Task to carry out ▸ Repeat word for word, please, only the lines from the one that includes "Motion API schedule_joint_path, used" through the final line of the data.

***** Dataset content *****

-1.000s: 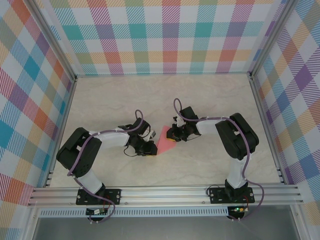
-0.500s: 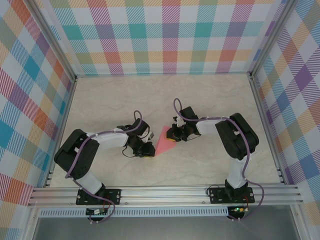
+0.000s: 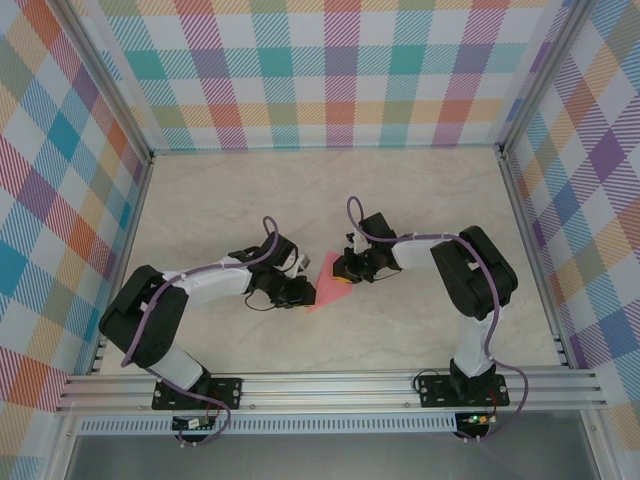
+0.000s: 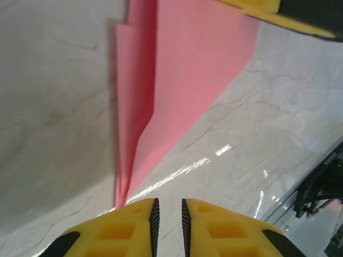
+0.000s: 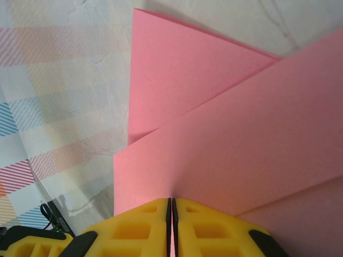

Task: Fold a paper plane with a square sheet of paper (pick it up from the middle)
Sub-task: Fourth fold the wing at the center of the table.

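Note:
The folded salmon-pink paper plane point(image 3: 327, 283) lies on the table between the two arms, its sharp tip pointing toward the near edge. My right gripper point(image 3: 346, 270) is shut on its upper right part; in the right wrist view the yellow fingers point(image 5: 144, 225) pinch the pink layers point(image 5: 241, 144), and the gripper point(image 5: 171, 199) holds a flap edge. My left gripper point(image 3: 300, 292) sits at the paper's left edge near the tip. In the left wrist view this gripper point(image 4: 168, 201) stands slightly open with bare table in the gap and the pink paper point(image 4: 182, 69) just ahead.
The marble-look table point(image 3: 230, 200) is walled by plaid panels on three sides. An aluminium rail point(image 3: 330, 385) with both arm bases runs along the near edge. The other arm's yellow finger point(image 4: 278, 16) shows at the top of the left wrist view.
My left arm's elbow has swung toward the lower left and its gripper has turned and edged right, closer to the paper's tip. The right gripper has held still on the paper.

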Controlling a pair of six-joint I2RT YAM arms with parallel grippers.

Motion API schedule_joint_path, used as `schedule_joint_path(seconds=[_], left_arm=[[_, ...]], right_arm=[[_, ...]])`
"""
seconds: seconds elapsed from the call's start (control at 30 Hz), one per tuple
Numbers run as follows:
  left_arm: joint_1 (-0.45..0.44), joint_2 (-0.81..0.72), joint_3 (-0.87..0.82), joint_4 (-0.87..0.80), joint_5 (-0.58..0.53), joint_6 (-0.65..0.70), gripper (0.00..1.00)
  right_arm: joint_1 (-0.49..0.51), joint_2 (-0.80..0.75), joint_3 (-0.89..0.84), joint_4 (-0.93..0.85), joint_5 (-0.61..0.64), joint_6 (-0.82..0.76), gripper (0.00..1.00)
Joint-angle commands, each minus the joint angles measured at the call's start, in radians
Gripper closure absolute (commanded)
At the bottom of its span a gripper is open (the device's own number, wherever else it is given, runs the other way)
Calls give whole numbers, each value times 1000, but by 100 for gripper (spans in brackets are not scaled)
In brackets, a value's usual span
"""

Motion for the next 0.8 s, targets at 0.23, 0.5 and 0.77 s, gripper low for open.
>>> schedule_joint_path(seconds=[0.23, 0.5, 0.77], left_arm=[[-8, 130, 16, 52, 86, 13, 79], [-8, 120, -23, -82, -30, 51, 80], [-8, 81, -70, -115, -68, 54, 80]], right_arm=[[3, 95, -37, -120, 156, -27, 87], [3, 107, -34, -119, 157, -29, 87], [3, 108, -32, -120, 157, -30, 87]])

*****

Written answer ▸
Motion API schedule_joint_path, used as `schedule_joint_path(seconds=[_], left_arm=[[_, ...]], right_arm=[[_, ...]])`
"""
seconds: seconds elapsed from the call's start (control at 30 Hz), one per tuple
Numbers run as follows:
  left_arm: joint_1 (-0.45..0.44), joint_2 (-0.81..0.72), joint_3 (-0.87..0.82), joint_4 (-0.87..0.80), joint_5 (-0.58..0.53), joint_6 (-0.65..0.70), gripper (0.00..1.00)
  right_arm: joint_1 (-0.49..0.51), joint_2 (-0.80..0.75), joint_3 (-0.89..0.84), joint_4 (-0.93..0.85), joint_5 (-0.61..0.64), joint_6 (-0.82..0.76), gripper (0.00..1.00)
Joint-angle commands, each minus the joint angles measured at the call's start, in radians
Gripper closure absolute (commanded)
At the bottom of its span a gripper is open (the device's own number, wherever else it is given, runs the other way)
Calls give whole numbers, each value times 1000, but by 100 for gripper (spans in brackets are not scaled)
In brackets, a value's usual span
"""

Motion for the next 0.8 s, targets at 0.23, 0.5 and 0.77 s, gripper low for open.
>>> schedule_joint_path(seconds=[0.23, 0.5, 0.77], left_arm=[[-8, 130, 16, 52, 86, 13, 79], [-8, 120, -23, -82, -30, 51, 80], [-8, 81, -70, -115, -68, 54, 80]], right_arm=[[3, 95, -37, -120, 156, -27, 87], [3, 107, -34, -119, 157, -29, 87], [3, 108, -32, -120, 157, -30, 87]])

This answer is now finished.